Getting off the sofa and doing something active gives those over 60 a better quality of life, according to a British study.
“Cambridge University, researchers studied more than 1,400 people over six years to prove the connection,” said SWNS.
Although it is known that activity keeps you healthier than sitting around, it was not known if those who were active actually enjoyed a better life.
Researchers examined activity levels among 1,433 participants aged 60 and above using accelerometers.
The participants had been recruited to the EPIC (European Prospective Investigation into Cancer)-Norfolk study.
Alongside this, they looked at health-related quality of life, a measure of health and well-being that includes pain, ability to care for yourself and anxiety or mood.
Participants were given a score between 0 (worst quality of life) and 1(best) based on their responses to a questionnaire.
Those involved were followed up six years later with the results published in the journal Health and Quality Of Life Outcomes.
“A reduction in the amount of time spent physically active when adults are over 60 years old is linked to lower quality of life,” said the research.

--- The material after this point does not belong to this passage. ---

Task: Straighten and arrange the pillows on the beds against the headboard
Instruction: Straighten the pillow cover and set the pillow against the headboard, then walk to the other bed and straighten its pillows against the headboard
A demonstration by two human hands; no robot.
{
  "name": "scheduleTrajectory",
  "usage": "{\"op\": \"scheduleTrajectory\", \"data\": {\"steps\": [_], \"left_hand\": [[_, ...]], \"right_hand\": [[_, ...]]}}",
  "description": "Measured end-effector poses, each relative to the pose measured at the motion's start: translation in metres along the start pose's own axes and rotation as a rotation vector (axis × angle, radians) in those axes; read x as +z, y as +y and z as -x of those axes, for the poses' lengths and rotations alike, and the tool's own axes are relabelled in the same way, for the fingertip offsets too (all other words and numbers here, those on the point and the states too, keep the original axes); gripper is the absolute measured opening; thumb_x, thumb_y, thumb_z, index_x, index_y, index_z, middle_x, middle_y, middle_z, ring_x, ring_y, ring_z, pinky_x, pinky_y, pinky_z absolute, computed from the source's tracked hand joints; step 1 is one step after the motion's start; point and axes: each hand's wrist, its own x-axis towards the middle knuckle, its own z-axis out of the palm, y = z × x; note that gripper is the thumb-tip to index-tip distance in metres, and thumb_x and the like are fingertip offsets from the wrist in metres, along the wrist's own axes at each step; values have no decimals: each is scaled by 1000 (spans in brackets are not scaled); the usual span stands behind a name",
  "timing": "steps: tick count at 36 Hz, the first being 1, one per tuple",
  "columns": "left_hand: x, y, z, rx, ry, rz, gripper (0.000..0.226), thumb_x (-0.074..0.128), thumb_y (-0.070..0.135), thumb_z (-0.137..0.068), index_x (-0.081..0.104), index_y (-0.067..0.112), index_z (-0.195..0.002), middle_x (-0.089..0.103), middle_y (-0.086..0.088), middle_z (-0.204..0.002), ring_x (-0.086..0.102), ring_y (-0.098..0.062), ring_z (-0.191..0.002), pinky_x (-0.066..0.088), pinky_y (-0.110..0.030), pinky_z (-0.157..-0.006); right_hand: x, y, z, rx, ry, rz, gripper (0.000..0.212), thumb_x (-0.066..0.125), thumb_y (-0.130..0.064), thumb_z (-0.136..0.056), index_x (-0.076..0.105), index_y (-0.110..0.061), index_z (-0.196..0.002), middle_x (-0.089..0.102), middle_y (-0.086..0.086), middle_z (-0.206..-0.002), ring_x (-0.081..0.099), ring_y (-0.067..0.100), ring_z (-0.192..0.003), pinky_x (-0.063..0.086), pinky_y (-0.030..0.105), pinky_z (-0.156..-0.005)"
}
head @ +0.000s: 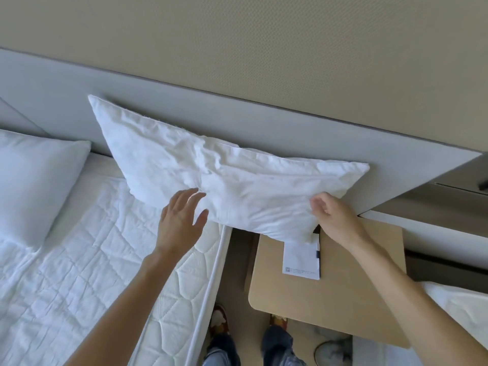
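A crumpled white pillow (224, 175) leans tilted against the grey headboard (290, 133), its right part hanging over the gap beside the bed and over the nightstand. My right hand (334, 215) pinches the pillow's lower right edge. Open, with fingers spread, my left hand (181, 220) hovers at the pillow's lower left edge, just touching or just short of it. A second white pillow (34, 180) lies flat at the head of the bed (92, 273) on the far left.
A wooden nightstand (330, 294) stands right of the bed, with a white notepad (301, 260) and a dark pen on it. Another bed's corner (462, 307) shows at the right edge. My feet are on the floor between bed and nightstand.
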Motion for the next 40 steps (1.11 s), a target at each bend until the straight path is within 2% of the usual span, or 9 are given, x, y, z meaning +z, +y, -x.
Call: {"op": "scheduleTrajectory", "data": {"steps": [5,10,13,17,22,28,31,35,40], "left_hand": [[-38,40,26,126,64,-111,47,46,40,-96,43,29,-142,34,6,-155,27,-20,-145,32,-43,-110],[-79,77,50,181,151,-147,51,48,40,-98,39,26,-146,25,3,-160,18,-19,-149,26,-45,-116],[-100,93,66,192,190,-171,50,47,41,-98,41,25,-146,27,2,-159,17,-20,-149,24,-48,-117],[-123,105,85,175,245,-164,50,47,42,-98,43,23,-145,30,2,-158,18,-20,-149,23,-50,-117],[-138,116,115,161,306,-202,58,48,46,-97,35,25,-149,23,-1,-161,14,-23,-150,19,-53,-118],[-136,122,149,90,323,-210,60,48,48,-95,33,26,-150,19,-2,-162,11,-27,-150,16,-57,-118],[-134,122,164,48,312,-193,61,47,48,-95,32,26,-150,18,-2,-162,11,-27,-151,16,-57,-118],[-125,115,181,30,236,-192,62,38,53,-96,26,29,-152,14,2,-163,10,-25,-151,16,-56,-119],[-126,103,187,22,188,-171,61,37,54,-96,26,32,-152,11,5,-163,9,-21,-151,17,-54,-119]], "right_hand": [[-14,-28,47,-166,205,191,37,44,-42,-99,53,-20,-128,57,-9,-130,61,18,-99,44,31,-86],[-25,-59,92,-325,363,379,40,46,-42,-99,50,-20,-132,52,-4,-140,50,17,-127,42,39,-98],[-31,-72,116,-392,416,457,43,45,-44,-100,50,-18,-134,48,-2,-142,46,18,-131,41,40,-101],[-38,-80,140,-420,439,503,51,44,-47,-100,46,-16,-141,41,1,-150,40,20,-138,37,44,-106],[-43,-88,171,-427,432,556,64,45,-51,-98,32,-19,-151,23,2,-161,25,24,-148,26,51,-115],[-33,-99,206,-423,393,577,63,36,-48,-99,20,-23,-155,7,-1,-165,10,21,-152,18,54,-119],[-23,-101,218,-395,388,570,65,40,-48,-97,23,-25,-155,9,-2,-165,12,21,-152,16,55,-119],[-10,-102,229,-377,374,566,61,40,-53,-95,33,-30,-151,24,-3,-161,25,25,-148,16,57,-118],[3,-106,234,-377,343,560,59,36,-57,-94,36,-36,-149,25,-6,-161,26,24,-148,18,58,-118]]}}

The same was also true for increases in the amount of sedentary time, such as watching TV or reading.
At the same time, the total sedentary time increased by an average of around 33 minutes a day for men and around 38 minutes a day for women.
Just 15 minutes less moderate to vigorous activity a day saw a drop of nearly half (0.45) in quality of life.
And someone who spent 15 minutes a day more sitting down would have seen their score drop by 0.18.
The researchers say the results highlight the need to encourage older adults to remain active.
To put the results into a clinical context, a 0.1-point improvement in quality of life scores has previously been associated with a 6.9 percent reduction in early death and a 4.2 percent reduction in risk of hospitalization.
“Keeping yourself active and limiting – and where you can, breaking up – the amount of time you spend sitting down is really important whatever stage of life you’re at,” said Dr. Dharani Yerrakalva from the Department of Public Health and Primary Care at the University of Cambridge.
“This seems to be particularly important in later life when it can lead to potentially significant improvements to your quality of life and your physical and mental well-being.
“There are several ways in which improvements in our physical behaviors might help maintain a better quality of life,” said the research.
Physical activity is known to reduce the risk of a number of diseases, including heart disease, stroke, diabetes and cancer.
The NHS recommends that adults do at least 150 minutes of moderate-intensity activity or 75 minutes of vigorous-intensity activity a week.
Older adults are also recommended to break up prolonged periods of being sedentary with light activity when physically possible, or at least withstanding, as this has distinct health benefits for older people.